Portrait of the Atom - Page 5



EACH ELECTRON’S MATTER-WAVE ORBIT:
AN “ATOM” WITHIN THE ATOM


When an electron is outside or an atom is a particle with three inherent properties:

  1. Mass
  2. Negative electrostatic charge
  3. Spin — which gives the particle an angular momentum plus a north and south pole magnetism.
  • Upon entering the atom the electron becomes an orbiting wave. Through its motion, its particle properties are transformed to have a new structural quality:
    1. Its mass, revolving in orbit, creates a top-like angular momentum which gives the whole orbit a stabilizing force.
    2. The electrostatic charge is evenly distributed over the pathway as if the entire circle were a homogenous cloud of negative electricity.
    3. The moving electrostatic charge causes the orbit to become a dipole magnetic field like a current-loop.

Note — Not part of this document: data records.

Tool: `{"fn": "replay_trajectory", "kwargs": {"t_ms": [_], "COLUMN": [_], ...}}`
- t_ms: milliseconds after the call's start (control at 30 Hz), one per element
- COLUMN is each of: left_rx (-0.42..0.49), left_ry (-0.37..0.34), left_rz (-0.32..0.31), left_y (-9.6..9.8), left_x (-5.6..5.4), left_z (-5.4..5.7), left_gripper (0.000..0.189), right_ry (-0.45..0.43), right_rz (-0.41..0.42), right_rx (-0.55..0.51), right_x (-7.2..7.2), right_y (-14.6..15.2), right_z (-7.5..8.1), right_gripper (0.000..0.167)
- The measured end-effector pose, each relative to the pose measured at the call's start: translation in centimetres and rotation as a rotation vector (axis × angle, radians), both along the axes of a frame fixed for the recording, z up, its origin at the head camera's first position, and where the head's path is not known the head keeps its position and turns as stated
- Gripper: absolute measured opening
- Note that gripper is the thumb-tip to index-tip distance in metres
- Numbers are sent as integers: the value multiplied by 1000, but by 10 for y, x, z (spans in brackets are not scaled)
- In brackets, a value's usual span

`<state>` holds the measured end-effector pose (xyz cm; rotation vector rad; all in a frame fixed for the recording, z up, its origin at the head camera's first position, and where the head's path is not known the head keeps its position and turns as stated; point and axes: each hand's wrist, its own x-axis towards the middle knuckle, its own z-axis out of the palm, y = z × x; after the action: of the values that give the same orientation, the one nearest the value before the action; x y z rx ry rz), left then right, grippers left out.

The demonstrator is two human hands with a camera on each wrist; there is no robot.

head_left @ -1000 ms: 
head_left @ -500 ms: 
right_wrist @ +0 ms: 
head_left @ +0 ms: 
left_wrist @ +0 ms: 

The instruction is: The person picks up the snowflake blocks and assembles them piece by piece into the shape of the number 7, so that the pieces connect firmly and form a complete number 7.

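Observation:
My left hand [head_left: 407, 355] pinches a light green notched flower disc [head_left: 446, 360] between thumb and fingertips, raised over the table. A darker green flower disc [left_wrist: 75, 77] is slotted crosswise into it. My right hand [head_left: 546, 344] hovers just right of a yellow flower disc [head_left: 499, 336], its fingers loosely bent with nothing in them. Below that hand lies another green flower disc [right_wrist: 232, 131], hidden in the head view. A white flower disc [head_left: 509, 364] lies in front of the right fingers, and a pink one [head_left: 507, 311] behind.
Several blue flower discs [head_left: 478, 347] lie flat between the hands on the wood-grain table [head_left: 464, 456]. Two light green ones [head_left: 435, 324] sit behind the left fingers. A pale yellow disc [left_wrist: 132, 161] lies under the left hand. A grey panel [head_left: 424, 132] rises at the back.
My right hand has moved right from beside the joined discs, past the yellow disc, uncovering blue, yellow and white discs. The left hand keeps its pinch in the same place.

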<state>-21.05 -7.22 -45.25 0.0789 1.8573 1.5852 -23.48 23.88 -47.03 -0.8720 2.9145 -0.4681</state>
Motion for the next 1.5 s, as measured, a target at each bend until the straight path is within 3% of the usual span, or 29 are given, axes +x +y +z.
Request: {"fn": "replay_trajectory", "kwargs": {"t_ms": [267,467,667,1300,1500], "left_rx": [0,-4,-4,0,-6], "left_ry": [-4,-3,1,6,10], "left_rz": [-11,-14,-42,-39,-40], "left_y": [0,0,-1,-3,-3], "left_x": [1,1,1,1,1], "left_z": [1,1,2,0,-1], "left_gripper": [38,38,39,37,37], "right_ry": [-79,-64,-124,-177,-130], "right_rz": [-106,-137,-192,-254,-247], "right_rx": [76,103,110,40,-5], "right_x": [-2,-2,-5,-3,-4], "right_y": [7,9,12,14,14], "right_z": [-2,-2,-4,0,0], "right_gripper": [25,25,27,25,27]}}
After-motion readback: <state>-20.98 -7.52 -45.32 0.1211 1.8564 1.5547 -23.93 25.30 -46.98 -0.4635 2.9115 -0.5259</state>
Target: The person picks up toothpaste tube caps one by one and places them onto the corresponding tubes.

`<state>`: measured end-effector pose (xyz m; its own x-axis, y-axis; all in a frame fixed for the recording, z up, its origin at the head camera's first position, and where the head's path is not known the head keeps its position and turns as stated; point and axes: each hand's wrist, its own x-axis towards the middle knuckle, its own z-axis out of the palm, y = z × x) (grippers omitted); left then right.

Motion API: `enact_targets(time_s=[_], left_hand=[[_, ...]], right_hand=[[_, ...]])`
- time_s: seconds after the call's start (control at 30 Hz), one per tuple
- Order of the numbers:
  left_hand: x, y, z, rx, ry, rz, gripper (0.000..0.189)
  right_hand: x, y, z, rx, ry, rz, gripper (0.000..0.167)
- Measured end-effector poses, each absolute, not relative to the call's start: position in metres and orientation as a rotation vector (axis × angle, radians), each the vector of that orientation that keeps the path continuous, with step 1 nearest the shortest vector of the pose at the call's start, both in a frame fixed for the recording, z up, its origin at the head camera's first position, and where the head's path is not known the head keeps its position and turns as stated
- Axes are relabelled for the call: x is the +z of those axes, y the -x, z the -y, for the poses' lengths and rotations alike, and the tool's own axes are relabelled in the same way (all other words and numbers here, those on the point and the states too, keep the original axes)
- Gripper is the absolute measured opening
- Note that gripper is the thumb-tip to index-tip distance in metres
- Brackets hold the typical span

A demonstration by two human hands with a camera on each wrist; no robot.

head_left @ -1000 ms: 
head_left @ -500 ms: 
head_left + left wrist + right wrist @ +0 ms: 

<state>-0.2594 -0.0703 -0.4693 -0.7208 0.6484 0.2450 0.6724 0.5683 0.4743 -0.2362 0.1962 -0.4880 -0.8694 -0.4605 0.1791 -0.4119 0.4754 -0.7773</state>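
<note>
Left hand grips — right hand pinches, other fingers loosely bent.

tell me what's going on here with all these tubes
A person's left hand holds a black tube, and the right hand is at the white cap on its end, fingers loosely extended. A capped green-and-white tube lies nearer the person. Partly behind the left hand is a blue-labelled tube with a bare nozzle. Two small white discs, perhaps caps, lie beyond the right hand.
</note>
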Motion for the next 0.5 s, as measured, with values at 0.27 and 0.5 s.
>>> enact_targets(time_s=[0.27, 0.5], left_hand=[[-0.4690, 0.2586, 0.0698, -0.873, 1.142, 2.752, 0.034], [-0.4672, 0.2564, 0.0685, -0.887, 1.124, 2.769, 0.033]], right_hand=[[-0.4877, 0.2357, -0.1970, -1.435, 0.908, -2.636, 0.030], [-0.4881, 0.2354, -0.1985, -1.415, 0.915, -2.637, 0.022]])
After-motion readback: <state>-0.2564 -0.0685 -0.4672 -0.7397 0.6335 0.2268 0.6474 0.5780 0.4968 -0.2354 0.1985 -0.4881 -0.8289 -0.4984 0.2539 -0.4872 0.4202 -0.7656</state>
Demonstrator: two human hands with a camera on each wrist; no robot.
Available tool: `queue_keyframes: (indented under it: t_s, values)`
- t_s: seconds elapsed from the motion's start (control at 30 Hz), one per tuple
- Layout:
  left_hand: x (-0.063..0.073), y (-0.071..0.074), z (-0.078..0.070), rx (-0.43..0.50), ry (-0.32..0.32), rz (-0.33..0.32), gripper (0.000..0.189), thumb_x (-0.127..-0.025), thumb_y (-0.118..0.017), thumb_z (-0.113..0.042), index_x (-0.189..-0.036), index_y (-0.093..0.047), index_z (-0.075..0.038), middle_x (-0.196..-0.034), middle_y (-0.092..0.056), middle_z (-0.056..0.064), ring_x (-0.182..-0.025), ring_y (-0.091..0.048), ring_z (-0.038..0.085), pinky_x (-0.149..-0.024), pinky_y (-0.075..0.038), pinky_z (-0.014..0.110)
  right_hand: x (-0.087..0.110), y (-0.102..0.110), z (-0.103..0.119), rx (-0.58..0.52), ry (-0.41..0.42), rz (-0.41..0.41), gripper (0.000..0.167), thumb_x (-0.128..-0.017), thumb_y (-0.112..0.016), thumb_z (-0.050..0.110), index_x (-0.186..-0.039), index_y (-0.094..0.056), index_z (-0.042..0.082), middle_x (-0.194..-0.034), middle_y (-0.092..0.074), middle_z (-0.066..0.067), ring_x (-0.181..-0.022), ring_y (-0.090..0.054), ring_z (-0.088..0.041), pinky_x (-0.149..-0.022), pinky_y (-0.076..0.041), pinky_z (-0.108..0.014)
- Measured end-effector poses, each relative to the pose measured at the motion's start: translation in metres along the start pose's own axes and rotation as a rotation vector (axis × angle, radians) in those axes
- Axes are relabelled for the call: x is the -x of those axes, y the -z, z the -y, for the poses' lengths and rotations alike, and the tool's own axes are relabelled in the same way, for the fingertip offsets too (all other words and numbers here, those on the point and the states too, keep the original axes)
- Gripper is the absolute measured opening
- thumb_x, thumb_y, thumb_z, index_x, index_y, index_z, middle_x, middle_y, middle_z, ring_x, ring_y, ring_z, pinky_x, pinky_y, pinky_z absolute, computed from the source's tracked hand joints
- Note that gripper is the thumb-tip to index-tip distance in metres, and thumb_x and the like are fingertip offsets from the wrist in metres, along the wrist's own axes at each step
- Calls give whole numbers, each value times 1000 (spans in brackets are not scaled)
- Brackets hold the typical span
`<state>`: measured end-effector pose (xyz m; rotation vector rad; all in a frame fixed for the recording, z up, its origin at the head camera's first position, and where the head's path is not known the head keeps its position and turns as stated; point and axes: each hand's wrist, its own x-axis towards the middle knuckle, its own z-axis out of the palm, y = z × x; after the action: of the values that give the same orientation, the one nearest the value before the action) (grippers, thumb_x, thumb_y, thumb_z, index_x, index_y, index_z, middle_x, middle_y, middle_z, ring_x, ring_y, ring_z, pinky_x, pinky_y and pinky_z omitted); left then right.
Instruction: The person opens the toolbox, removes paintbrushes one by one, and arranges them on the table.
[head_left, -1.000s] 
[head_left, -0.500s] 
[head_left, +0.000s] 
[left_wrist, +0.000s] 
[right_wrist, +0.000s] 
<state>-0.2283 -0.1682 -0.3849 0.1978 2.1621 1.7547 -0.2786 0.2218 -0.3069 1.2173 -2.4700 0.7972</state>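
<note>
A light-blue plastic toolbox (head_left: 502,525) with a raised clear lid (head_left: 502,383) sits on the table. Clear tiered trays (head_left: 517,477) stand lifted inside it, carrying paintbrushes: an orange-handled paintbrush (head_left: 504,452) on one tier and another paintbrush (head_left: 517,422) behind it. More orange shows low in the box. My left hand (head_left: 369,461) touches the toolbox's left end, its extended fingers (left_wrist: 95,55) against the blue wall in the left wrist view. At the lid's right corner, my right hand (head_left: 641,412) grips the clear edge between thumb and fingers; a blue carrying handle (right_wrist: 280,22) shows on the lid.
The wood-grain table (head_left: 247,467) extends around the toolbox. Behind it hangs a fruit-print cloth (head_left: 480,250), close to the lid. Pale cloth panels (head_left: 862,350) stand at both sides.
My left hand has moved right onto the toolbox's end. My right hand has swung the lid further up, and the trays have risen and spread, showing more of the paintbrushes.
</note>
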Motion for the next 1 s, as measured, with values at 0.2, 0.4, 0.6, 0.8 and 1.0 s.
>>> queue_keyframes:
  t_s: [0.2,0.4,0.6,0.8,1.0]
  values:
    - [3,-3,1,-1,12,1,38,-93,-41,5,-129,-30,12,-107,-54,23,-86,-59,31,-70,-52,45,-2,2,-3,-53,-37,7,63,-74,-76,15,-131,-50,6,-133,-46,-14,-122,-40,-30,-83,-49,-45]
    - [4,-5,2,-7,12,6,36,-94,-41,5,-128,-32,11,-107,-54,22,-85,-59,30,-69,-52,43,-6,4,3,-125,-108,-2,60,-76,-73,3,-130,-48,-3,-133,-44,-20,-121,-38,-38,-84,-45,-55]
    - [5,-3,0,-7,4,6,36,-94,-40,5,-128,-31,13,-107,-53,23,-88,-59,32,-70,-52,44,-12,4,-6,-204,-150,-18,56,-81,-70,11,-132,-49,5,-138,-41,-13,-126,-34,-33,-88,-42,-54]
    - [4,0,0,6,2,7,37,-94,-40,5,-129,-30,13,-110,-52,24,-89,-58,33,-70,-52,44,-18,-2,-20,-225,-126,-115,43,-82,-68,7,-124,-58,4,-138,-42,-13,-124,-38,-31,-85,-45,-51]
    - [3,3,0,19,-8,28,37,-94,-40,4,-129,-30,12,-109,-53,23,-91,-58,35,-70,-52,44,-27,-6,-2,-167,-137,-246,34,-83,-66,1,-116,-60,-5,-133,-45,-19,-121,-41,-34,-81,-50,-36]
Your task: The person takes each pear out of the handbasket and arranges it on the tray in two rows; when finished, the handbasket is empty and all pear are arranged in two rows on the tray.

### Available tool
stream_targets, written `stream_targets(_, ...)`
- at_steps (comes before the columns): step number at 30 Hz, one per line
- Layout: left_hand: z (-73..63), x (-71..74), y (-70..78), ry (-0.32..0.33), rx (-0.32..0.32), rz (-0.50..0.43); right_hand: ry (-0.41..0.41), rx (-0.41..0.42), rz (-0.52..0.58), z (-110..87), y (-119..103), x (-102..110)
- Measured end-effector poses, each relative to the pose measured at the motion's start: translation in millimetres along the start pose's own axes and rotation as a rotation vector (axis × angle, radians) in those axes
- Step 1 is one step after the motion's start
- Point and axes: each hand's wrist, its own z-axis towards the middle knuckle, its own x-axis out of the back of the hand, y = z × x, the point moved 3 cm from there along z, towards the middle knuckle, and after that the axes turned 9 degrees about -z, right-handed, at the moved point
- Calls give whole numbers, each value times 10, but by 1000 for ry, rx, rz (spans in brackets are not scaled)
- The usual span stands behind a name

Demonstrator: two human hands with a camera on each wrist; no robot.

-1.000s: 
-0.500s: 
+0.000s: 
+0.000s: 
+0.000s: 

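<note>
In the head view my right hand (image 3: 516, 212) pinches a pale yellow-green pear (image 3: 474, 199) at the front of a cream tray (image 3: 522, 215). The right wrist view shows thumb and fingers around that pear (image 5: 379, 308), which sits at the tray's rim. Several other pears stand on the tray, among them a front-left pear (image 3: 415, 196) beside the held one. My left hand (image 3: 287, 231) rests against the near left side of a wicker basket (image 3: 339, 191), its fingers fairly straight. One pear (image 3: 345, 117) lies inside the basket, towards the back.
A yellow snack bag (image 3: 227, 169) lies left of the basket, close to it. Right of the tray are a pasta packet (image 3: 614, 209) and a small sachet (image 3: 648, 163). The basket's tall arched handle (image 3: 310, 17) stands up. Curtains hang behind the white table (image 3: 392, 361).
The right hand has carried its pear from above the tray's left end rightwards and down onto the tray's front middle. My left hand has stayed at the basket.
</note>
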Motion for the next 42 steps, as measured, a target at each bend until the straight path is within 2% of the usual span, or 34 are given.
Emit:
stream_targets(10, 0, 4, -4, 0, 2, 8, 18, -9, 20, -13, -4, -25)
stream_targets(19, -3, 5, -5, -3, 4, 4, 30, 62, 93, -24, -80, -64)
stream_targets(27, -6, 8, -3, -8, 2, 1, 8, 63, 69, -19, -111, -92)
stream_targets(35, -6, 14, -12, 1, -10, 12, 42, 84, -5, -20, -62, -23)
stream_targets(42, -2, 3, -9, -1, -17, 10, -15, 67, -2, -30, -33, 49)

The faster the electron completes its cycle, the greater is its orbital magnetism.
    4. The spin magnetic field is also smeared throughout the orbit, overlaying a second magnetic field on the orbital one. Spin can point in the same direction or in the direction opposite to the orbital field.
    5. The matter-wave itself acts as a force since it has the capacity to resist intersection from other electrons’ matter-waves.
    6. With this set of properties, each electron within the atom is able to interact with other atomic electrons. As pseudo-objects, these matter-wave orbits perform in the manner of real electro-magnetic-mechanical items.